Por Rodrigo Martínez
19 May, 2026

Die Ermittlungen zum Tod von Ada Barrozo Quilo in Caleta Olivia, Argentinien, nahmen eine radikale Wendung, nachdem das Ergebnis der Autopsie bekannt wurde. 

Die Untersuchung ergab mechanische Asphyxie, neun gebrochene Rippen, Perforationen in beiden Lungen und schwere innere Verletzungen – ein Bild extremer Gewalt, das die anfänglichen Hypothesen eines natürlichen Todes oder einer fahrlässigen Tötung vollständig ausschloss. 

Ihr Partner, Sergio Navarro, 34, hatte vor Gericht erklärt, die Frau sei während eines sexuellen Kontakts gestorben und es sei ein Unfall gewesen; er ging sogar so weit zu sagen: „Ich bin dick und habe sie zerquetscht, ohne es zu wollen“.

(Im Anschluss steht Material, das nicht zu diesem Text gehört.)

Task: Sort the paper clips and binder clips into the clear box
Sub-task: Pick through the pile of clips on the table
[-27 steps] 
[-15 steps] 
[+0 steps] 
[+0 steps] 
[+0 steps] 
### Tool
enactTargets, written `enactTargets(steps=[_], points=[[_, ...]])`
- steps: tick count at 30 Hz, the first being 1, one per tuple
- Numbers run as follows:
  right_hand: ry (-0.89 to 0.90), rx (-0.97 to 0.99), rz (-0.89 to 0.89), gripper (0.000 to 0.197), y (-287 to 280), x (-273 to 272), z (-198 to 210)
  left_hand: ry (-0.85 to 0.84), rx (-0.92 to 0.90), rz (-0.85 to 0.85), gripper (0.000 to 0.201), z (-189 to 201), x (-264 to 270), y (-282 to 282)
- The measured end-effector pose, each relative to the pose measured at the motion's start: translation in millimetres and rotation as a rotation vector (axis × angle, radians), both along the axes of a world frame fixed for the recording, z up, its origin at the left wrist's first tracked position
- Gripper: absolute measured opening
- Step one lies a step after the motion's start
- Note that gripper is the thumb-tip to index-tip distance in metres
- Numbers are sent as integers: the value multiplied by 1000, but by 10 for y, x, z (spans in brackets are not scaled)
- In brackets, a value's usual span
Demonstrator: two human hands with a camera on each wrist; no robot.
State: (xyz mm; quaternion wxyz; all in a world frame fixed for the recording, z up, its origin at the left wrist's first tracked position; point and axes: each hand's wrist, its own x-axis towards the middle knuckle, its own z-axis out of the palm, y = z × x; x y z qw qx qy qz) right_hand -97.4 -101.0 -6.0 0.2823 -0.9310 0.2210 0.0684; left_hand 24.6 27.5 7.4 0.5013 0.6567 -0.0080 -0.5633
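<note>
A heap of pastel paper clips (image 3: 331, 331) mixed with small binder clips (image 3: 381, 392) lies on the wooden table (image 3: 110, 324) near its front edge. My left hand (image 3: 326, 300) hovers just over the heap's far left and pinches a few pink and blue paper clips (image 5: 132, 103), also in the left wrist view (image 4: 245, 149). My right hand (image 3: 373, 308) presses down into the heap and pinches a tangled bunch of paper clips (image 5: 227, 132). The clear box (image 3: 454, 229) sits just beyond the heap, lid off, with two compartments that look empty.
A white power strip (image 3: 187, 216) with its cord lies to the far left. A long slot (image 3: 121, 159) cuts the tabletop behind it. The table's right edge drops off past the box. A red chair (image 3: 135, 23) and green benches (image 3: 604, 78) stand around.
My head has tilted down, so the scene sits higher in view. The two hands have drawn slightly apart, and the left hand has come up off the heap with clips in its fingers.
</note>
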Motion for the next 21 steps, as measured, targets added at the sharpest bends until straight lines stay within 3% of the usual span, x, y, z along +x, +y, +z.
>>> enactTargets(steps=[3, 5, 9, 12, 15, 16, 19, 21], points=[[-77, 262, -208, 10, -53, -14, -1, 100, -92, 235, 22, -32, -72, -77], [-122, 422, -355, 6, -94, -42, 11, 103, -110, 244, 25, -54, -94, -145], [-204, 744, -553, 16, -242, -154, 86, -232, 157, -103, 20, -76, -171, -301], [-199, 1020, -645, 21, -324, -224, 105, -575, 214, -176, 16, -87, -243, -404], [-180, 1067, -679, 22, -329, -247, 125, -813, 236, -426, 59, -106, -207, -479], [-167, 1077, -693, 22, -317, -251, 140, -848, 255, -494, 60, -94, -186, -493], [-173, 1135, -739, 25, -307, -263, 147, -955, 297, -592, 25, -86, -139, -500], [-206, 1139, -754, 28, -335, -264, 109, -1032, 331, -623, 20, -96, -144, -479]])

Doch medizinische Gutachten wiesen darauf hin, dass das beobachtete Ausmaß der Verletzungen über mehrere Minuten hinweg anhaltende Krafteinwirkung erforderte, und an den Händen des Opfers wurden zudem Spuren gefunden, die zu Bisswunden passten und als mögliche Versuche der Selbstverteidigung interpretiert wurden. Der Angeklagte bleibt in Haft, während die gerichtlichen Ermittlungen voranschreiten.